4.2 Sarrasine : un artiste de son époque?

Pour clore cette partie, il importe de dire quelques mots de Sarrasine. Contrairement à Gambara et Frenhofer, Sarrasine demeure un artiste bien de son époque, si on peut dire, puisque l’art néo-classique auquel il s’adonne n’est pas avant-gardiste.
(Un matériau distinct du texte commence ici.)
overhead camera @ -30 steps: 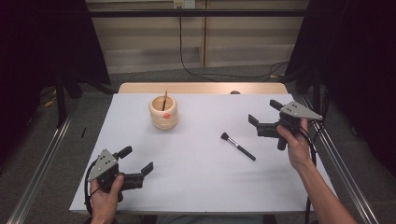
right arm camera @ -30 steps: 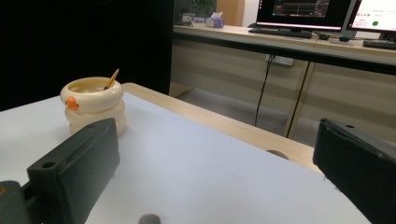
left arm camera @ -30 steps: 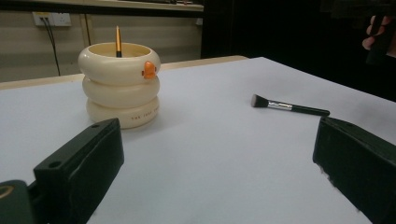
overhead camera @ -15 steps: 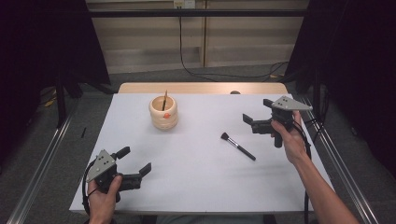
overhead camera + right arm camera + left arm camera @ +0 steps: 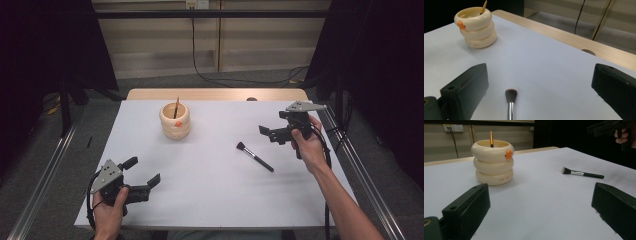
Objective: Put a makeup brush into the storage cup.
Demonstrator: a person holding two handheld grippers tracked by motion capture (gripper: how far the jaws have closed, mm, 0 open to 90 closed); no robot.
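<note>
Right gripper (image 5: 272,134) hangs above the white table (image 5: 210,200) w/ jaws spread wide and nothing btwn them, aimed at the makeup brush (image 5: 254,156), which lies flat on the sheet at approx 7 o'clock from that gripper, near but not touching. In the right gripper view the brush (image 5: 510,102) sits low and centred btwn the jaws, bristles pointing away, ferrule and handle running off the bottom edge. Left gripper (image 5: 142,176) rests at the near-left corner, also wide open and empty, well apart from everything. Ring-stacked cream holder (image 5: 175,120) stands upright at approx 10 o'clock from the brush, well apart, w/ a thin stick (image 5: 176,106) leaning inside it and an orange beak on its side. My read: the step in hand is a reach for the brush, prob. to drop it in the holder. Risks: handle is thin, round and flat on the sheet, so jaws closing too high could miss it, or closing off-centre could roll or flick it away; pressing down too hard could drag the sheet. Grabbing at the bristle end could splay the hairs and give a floppy hold. Later, a tilted brush could knock the stick or clip the holder rim and tip it.
</note>
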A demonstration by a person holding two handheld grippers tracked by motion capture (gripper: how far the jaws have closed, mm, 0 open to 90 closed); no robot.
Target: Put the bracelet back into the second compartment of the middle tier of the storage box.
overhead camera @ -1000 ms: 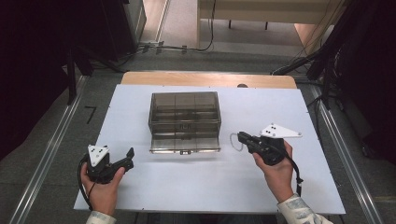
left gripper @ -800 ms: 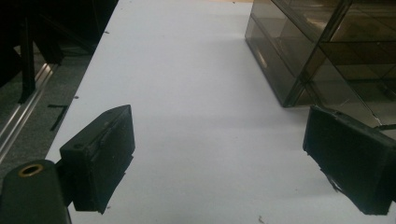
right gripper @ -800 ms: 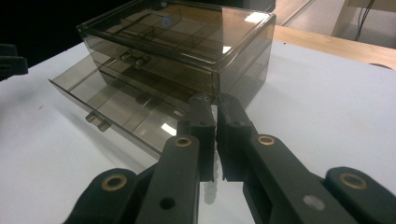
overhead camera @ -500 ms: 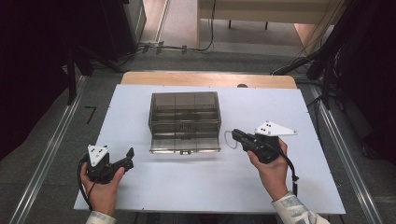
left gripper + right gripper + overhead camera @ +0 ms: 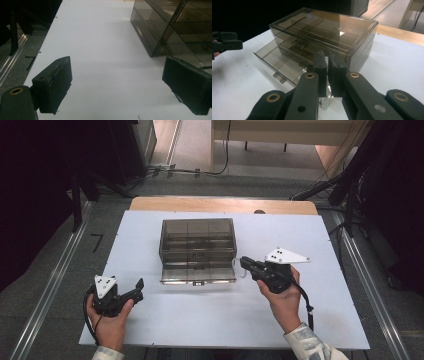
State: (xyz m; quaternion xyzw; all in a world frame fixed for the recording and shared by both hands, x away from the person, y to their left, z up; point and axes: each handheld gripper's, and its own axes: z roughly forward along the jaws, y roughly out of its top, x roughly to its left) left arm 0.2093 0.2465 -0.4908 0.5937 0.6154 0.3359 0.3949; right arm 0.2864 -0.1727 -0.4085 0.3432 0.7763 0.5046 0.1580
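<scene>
A smoky see-through drawer box stands mid-table with its bottom drawer pulled out toward me. My right gripper is at the box's front right corner, shut on a small clear piece whose pale loop pokes out below the tips. In the right gripper view the jaws point at the box just above the open drawer. My left gripper rests open at the table's near left. Its pads are wide apart over bare table, with the box to its right.
The white tabletop ends in a wooden strip at the far side. Metal rails run along both sides on the floor. Cables lie beyond the table. The left gripper shows far off in the right gripper view.
My right gripper has moved left, closer to the box's front right corner, carrying the small clear piece. The left gripper has stayed put.
</scene>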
Il est ce qu’on peut appeler un « génie complet » qui possède toutes les capacités de réaliser le chef-d’œuvre artistique qu’il recherche depuis toujours. Ainsi, à la différence de Gambara et Frenhofer, et plus particulièrement de ce dernier, le médium artistique de Sarrasine lui permet de sculpter la femme parfaite, une véritable création de Dieu. En effet, contrairement à celle de Frenhofer, la femme idéale de Sarrasine existe. Il a donc devant lui un modèle vivant de son idéal artistique féminin, qu'il ne reproduira pas au moyen d’une forme d’art nouvelle, ni d'un courant artistique encore jamais expérimenté, comme Frenhofer. Ce faisant, il est en mesure de réaliser le chef-d’œuvre de sa vie. Il atteint donc son but, même s’il connaît un destin tragique, comme nous l’avons vu plus haut.